Des critères d’appréciations pour délivrer l'AEC
Concrètement, l’autorisation d’urbanisme tiendra lieu d’autorisation d’exploitation commerciale (AEC). On retrouve par ailleurs dans cette partie du projet de décret grosso modo la même mécanique que celle qui entoure les conditions de l’expérimentation. La délivrance de l’AEC devra ainsi prendre en considération les critères d’appréciation visés à l’article L 752-6 (I) du code de commerce, à savoir :
- les flux de transports et l'accessibilité par les transports collectifs et les modes de déplacement les plus économes en émissions de dioxyde de carbone et les coûts indirects supportés par la collectivité, notamment en matière d'infrastructures et de transports ;
- la préservation ou la revitalisation du tissu commercial du centre-ville de la commune d'implantation, des communes limitrophes et de l’EPCI à fiscalité propre dont la commune d'implantation est membre ;
- la variété de l'offre proposée par le projet et son effet sur la vacance commerciale ;
- les risques naturels, miniers et autres auxquels peut être exposé le site d'implantation du projet, ainsi que les mesures propres à assurer la sécurité des consommateurs.
L’autorisation devra également "être conforme au PLU de la commune d’implantation et compatible au SCoT, qui auront été modifiés pour déterminer les conditions d’implantation des équipements commerciaux, et non plus seulement compatible avec le SCoT", souligne la notice de présentation.

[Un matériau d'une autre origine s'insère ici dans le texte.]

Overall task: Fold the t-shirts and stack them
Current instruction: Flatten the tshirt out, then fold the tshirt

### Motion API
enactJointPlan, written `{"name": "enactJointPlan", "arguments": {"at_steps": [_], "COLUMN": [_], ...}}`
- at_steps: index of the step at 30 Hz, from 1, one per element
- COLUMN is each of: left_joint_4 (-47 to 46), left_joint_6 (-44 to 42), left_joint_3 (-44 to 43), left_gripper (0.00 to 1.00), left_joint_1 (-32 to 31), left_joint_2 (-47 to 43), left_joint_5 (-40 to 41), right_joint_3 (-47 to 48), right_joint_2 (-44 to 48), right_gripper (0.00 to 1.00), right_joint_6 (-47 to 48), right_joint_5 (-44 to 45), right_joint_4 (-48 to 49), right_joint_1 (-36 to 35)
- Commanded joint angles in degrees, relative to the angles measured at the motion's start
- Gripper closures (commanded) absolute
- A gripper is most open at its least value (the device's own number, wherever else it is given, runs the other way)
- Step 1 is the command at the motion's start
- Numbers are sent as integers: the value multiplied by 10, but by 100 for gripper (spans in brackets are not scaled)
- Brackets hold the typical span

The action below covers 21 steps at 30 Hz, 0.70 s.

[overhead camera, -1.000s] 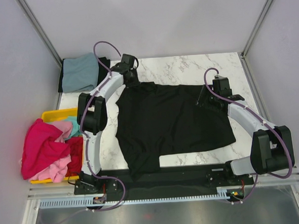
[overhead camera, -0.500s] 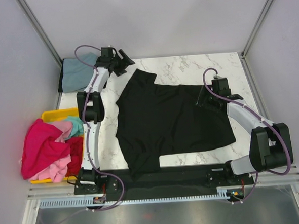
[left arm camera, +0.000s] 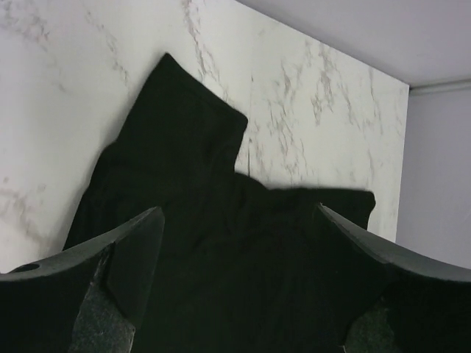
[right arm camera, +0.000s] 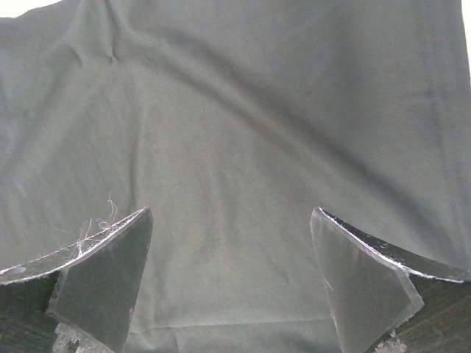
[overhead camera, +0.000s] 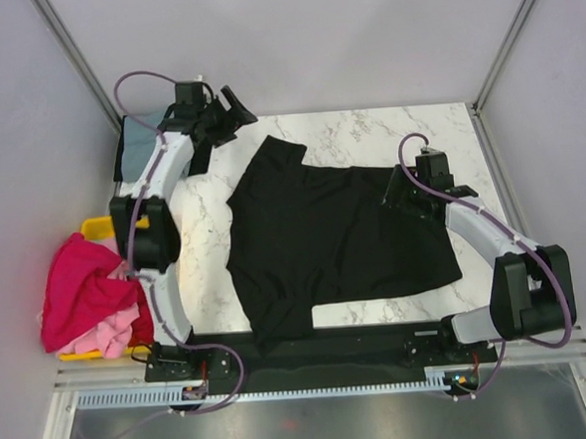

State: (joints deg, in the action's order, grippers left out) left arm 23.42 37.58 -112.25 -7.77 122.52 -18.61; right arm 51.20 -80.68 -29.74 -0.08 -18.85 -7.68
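T-shirts lie in three places in the overhead view. At the far left a soft heap spills over a yellow plastic bin (overhead camera: pixel 96 228), with a crumpled magenta shirt (overhead camera: pixel 73 288) on top and a paler pink one (overhead camera: pixel 106 335) bunched below it toward the lower left. In the upper left corner a folded grey-blue shirt (overhead camera: pixel 134 148) shows partly behind the white left arm (overhead camera: pixel 156 183).

Just right of that, the left gripper (overhead camera: pixel 236 108) hangs over the upper left part of the white, grey-veined marble table (overhead camera: pixel 367 135), beyond the tip of a sleeve and apart from it. In its wrist view the two dark wedge-shaped fingers (left arm camera: pixel 132 257) stand wide, with nothing between them.

The large black shirt (overhead camera: pixel 324 237) is spread flat across the middle of the table. It is matte and smooth with a few shallow creases. One short sleeve points to the upper left, and a narrower part reaches down to the dark strip at the bottom edge of the table.

The right gripper (overhead camera: pixel 398 195) sits at the upper right edge of this shirt. Its wrist view is filled with dark, softly wrinkled cloth, and its flat, pale-edged fingers (right arm camera: pixel 110 272) are spread wide, one carrying a few stray threads. No cloth is pinched between them. Whether their tips touch the fabric cannot be told.
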Motion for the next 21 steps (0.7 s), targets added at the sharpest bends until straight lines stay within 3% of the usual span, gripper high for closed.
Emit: {"name": "enactJointPlan", "arguments": {"at_steps": [1,2,7,11,15,16,19,21], "left_joint_4": [62,69,142,231,304,312,346,348], "left_joint_6": [-90,-99,-113,-40,137,171,298,378], "left_joint_3": [131,216,429,575,670,685,731,745], "left_gripper": [11,12,12,13,16,16,17,17], "left_joint_1": [-22,-31,-109,-240,-390,-456,-579,-636], "left_joint_2": [-214,-249,-433,-561,-692,-706,-729,-719], "left_joint_5": [59,76,148,200,198,202,230,238], "right_joint_3": [-6,-16,-63,-74,-95,-97,-104,-105], "right_joint_2": [61,75,164,192,228,231,235,235], "right_gripper": [3,3,2,2,2,2,2,2], "right_joint_6": [-16,-18,-36,-39,-43,-45,-48,-50], "right_joint_5": [49,65,93,83,75,72,61,55], "right_joint_4": [8,8,-17,-43,-54,-55,-57,-57], "right_joint_1": [-7,-9,-16,-33,-37,-38,-39,-39]}}
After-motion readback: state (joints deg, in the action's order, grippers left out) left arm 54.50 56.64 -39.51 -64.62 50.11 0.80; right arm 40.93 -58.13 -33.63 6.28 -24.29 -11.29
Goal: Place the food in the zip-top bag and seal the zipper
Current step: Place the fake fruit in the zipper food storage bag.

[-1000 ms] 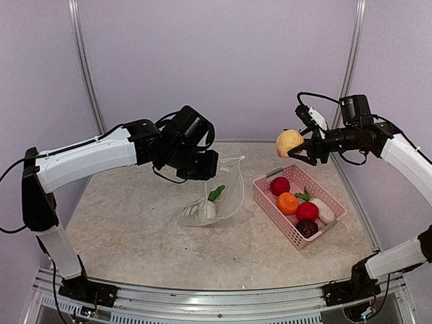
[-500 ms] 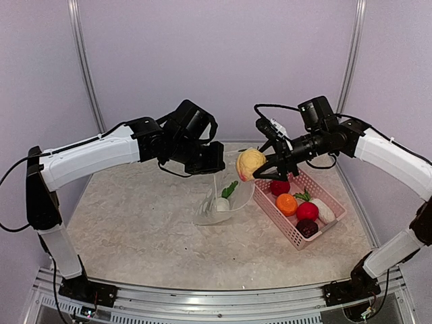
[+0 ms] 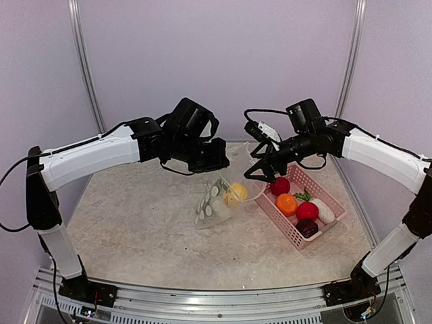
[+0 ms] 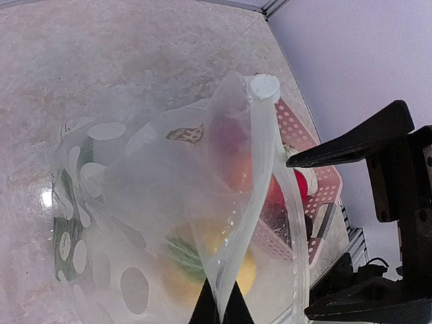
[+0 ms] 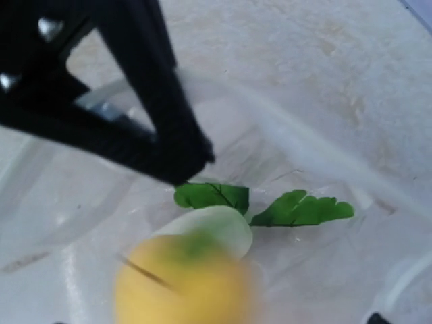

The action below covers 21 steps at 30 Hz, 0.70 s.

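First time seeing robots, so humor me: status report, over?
Left gripper shut on zip-top bag, holding its mouth up. Right gripper open above it. Yellow fruit inside bag; more food in pink basket. Nothing blocking the mouth.

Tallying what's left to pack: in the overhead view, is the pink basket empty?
No, an orange ball, a white piece and a dark purple ball, among others, lie in the pink basket.

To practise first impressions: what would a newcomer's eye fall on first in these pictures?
The clear dotted bag, pinched up mid-table by the left gripper, a yellow fruit inside. The right gripper hangs open over its mouth, beside the pink basket of bright toy food.
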Each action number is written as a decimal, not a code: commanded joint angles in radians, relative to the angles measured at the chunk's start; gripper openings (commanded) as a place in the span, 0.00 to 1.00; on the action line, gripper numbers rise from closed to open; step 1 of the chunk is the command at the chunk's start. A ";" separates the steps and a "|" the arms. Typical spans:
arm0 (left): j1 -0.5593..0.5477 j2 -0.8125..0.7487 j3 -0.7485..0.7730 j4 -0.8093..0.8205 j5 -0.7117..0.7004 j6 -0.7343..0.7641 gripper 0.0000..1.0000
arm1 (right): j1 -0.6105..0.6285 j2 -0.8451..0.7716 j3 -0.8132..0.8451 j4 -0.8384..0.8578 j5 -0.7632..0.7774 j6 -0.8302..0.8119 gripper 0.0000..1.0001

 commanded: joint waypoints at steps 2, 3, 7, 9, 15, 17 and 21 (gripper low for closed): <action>0.013 -0.029 -0.029 0.024 0.009 -0.006 0.00 | 0.008 -0.056 0.030 0.001 0.025 0.018 0.94; 0.016 -0.031 -0.034 0.024 0.009 -0.006 0.00 | 0.008 -0.066 0.029 -0.003 0.029 0.014 0.93; 0.028 -0.044 -0.057 0.009 0.002 -0.008 0.00 | 0.004 -0.124 0.010 -0.018 0.089 -0.013 0.91; 0.034 -0.058 -0.070 -0.017 -0.030 0.001 0.00 | -0.013 -0.158 -0.009 -0.027 0.116 -0.025 0.91; 0.047 -0.137 -0.113 -0.146 -0.141 0.042 0.00 | -0.131 -0.236 -0.069 -0.075 0.129 -0.040 0.86; 0.045 -0.159 -0.104 -0.203 -0.164 0.054 0.00 | -0.190 -0.243 -0.097 -0.099 0.115 -0.047 0.83; 0.045 -0.201 -0.090 -0.266 -0.163 0.071 0.00 | -0.296 -0.228 -0.155 -0.133 0.163 -0.065 0.75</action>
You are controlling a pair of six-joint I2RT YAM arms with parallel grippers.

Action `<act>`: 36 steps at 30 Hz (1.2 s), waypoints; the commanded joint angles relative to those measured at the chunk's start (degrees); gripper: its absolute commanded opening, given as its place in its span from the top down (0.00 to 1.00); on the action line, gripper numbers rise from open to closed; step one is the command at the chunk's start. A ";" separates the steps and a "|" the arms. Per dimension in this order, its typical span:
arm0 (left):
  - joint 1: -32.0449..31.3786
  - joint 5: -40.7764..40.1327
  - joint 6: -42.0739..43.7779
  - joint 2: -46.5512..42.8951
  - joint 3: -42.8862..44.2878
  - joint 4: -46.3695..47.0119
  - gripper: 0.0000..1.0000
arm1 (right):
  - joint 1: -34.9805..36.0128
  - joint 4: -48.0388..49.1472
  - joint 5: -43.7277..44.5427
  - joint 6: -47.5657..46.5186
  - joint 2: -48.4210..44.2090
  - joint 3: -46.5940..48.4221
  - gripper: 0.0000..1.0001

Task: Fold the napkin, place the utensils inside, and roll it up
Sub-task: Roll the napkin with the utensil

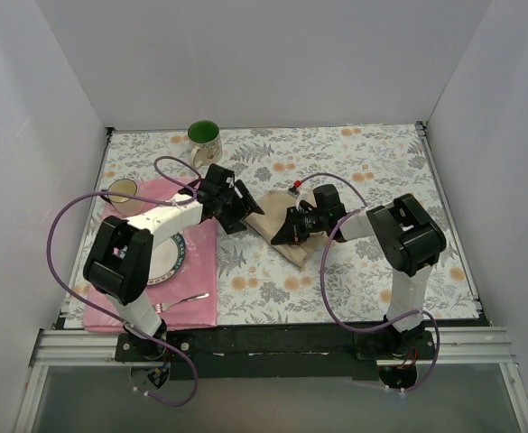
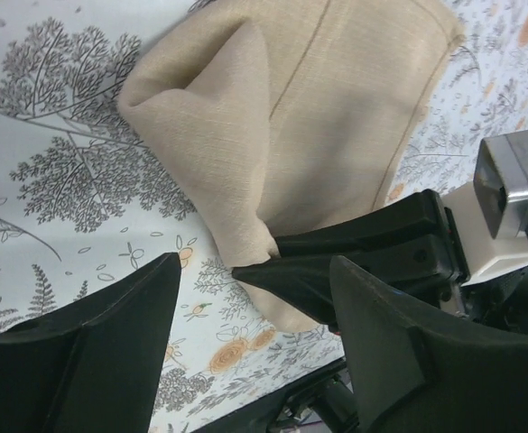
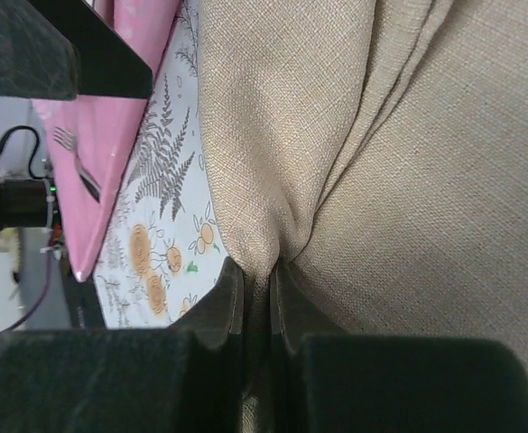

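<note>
From above, the napkin (image 1: 268,219) lies mid-counter (image 1: 372,171), loosely doubled, just right of the pink placemat (image 1: 196,271). The right tool (image 1: 283,236) is down on the cloth. The left tool (image 1: 248,215) hovers at its left edge, and the two are almost nose to nose. That's the first worry: one inward swing and they could knock together. The fork (image 1: 184,299) sits well apart on the placemat's near end, so nothing is inside the cloth yet.

Left wrist view: the left tool's jaws stand wide with nothing between them, and the napkin lies just beyond. Across from it, the right tool's tips pinch the cloth's lower edge. The fabric is humped, with one flap lifted rather than flat. Pull now and I judge it drags as a lump instead of folding cleanly, leaving a crooked fold for the roll.

Right wrist view: the right tool's jaws are nearly together, clamped on a thin ridge of napkin with creases fanning out from the pinch. It's a small bite. It could slip free mid-pull, or it may have caught more than one layer; how many, I cannot tell.
</note>
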 commanded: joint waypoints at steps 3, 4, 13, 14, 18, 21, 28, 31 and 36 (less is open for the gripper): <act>-2.65 -2.23 -7.13 1.86 4.38 -6.71 0.29 | -2.16 1.81 -9.98 9.67 5.34 -2.93 0.99; -2.84 -2.23 -8.35 2.30 4.65 -6.71 0.28 | -2.95 3.48 -10.95 11.08 5.86 -3.29 0.99; -4.24 -2.84 -12.49 10.30 7.81 -7.76 0.39 | -3.75 0.61 -9.38 9.52 6.92 -1.98 0.99; -4.68 -4.15 -13.63 10.47 7.81 -8.46 0.41 | -3.75 -0.44 -8.33 8.81 6.66 -1.71 0.99; -6.35 -6.89 -16.36 11.44 8.51 -9.52 0.47 | -3.66 -3.00 -6.56 7.14 5.69 -1.18 0.99; -7.32 -8.82 -17.24 13.72 10.45 -10.40 0.47 | -3.75 -4.14 -5.60 6.26 5.25 -1.09 0.99; -8.64 -18.40 -14.97 18.99 15.19 -15.84 0.50 | -3.66 -7.22 -2.79 3.97 3.85 -0.65 0.99; -8.99 -21.21 -12.51 22.68 18.00 -18.83 0.58 | -3.66 -7.31 -2.26 3.80 3.58 -0.83 0.99; -9.08 -23.94 -9.86 26.02 20.38 -21.91 0.70 | -3.05 -7.74 -0.06 2.75 2.53 -1.44 0.99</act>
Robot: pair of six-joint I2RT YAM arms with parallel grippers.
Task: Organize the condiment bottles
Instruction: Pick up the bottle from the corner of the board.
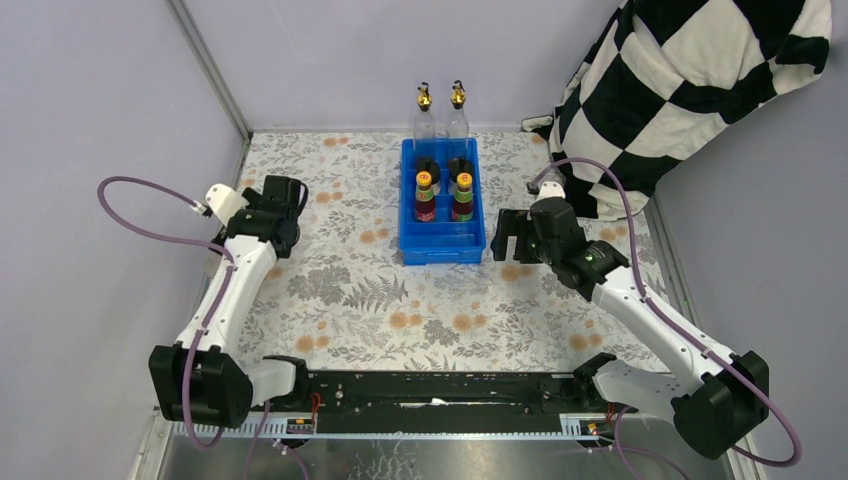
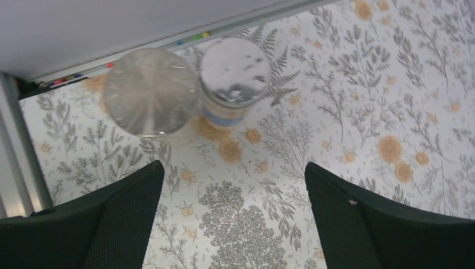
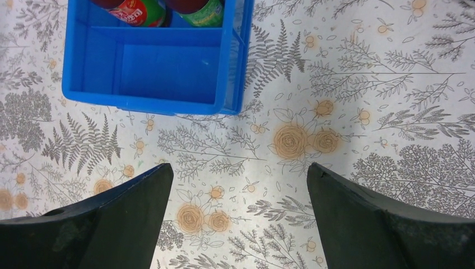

Autre garde-fou : si le projet doit engendrer une artificialisation des sols, "il ne pourra être autorisé que dans les conditions du droit commun déterminées par l’article L.752-6 (V) du code du commerce (notamment avec l’accord du préfet pour les projets portant sur plus de 3.000 m2 de surface de vente), après avis conforme de la CDAC", ajoute la note. En outre, si la compétence pour délivrer les autorisations d’urbanisme n’a pas été déléguée à l’EPCI, l’AEC ne pourra être accordée sans l’avis conforme du président de cet établissement qui disposera ainsi "d’un droit de véto".
Notons enfin, que le projet de décret organise le recours contentieux des décisions d’urbanisme en matière d'AEC prises au titre de l’expérimentation : "dans cette seule hypothèse, le recours préalable obligatoire prévu au troisième alinéa de l’article L.425-4 du code de l’urbanisme et au troisième alinéa de l’article L.752-17 du code de commerce n’est pas requis à peine d’irrecevabilité du recours contentieux qui serait alors engagé", précise le ministère.